Au sein, le bébé déglutit régulièrement pendant quelques minutes puis s’endort. Lorsque la mère met en place le DAL, le bébé ne tète plus correctement, il se débrouille pour boire le lait à la paille. L’usage du DAL n’a alors aucun intérêt puisque le bébé ne stimule pas les seins correctement.

J’observe également les seins de la mère qui ont une forme particulière : ils ont un galbe habituel sur le haut du sein mais le dessous semble creux. À la palpation, je ne sens quasiment pas de glande mammaire sous les seins alors que la glande mammaire paraît normale sur le dessus du sein.

Je propose à la mère de mettre en place un plan d’augmentation de la lactation incluant la prise de Motilium (8 comprimés par 24 h) et de fénugrec (4 g par jour) en accord avec son médecin, et l’amélioration de la mise au sein, en utilisant la compression mammaire et en proposant les deux seins au bébé à chaque tétée. Je propose à la mère de revoir son ostéopathe pour voir s’il peut encore améliorer l’ouverture de la bouche du bébé.
La mère souhaite passer au biberon pour donner les compléments car l’utilisation du DAL lui prend trop de temps. J’approuve son choix, d’autant plus que le bébé ne tète pas bien au DAL.

Deux semaines plus tard, la lactation n’a pas augmenté, par contre la visite chez l’ostéopathe a été efficace et le bébé ouvre mieux la bouche. Si l’on ajoute l’amélioration de la mise au sein, la mère n’a plus mal lors des mises au sein. Elle décide alors d’arrêter le tire-lait pour ne garder que les mises au sein.

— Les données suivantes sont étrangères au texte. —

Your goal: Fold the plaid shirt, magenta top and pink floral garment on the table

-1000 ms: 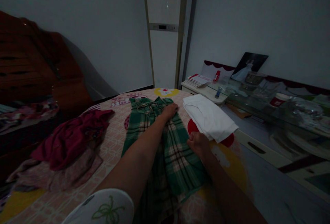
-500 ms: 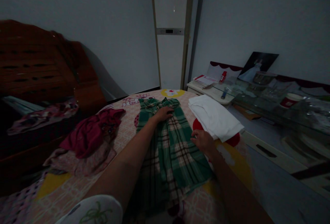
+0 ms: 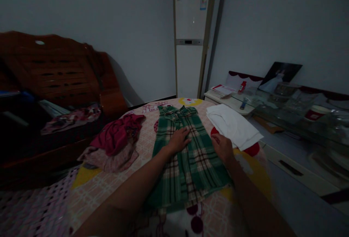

Dans son cas, l’hypoplasie mammaire ne lui a pas permis d’avoir une lactation complète mais le bébé continue à prendre la moitié de sa ration de lait en lait maternel. La mère est déçue mais elle est contente de comprendre pourquoi l’allaitement a été si difficile.

Bibliographie

  • Les dossiers de l’Allaitement n°34, LLLF, page 7, janvier 1998.
  • Les dossiers de l’Allaitement n°45, LLLF, page 5, octobre/novembre/décembre 2000.
  • Les dossiers de l’Allaitement n°51, LLLF, page 8, avril 2002.
  • Les dossiers de l’Allaitement n°70, LLLF, page 6, janvier 2007.
  • Making More Milk, Diana West et Lisa Marasco, Mc Graw Hill, 2009, Pages 109 à 111.
  • Breastfeeding management for the clinician, Using the evidence, Marsha Walker, Jones and Bartlett Publishers, 2006, pages 53, 61, 62.
  • The Breastfeeding Atlas, Barbara Wilson Clay et Kay Hoover, LactNews Press, 2002, pages 67 et 72.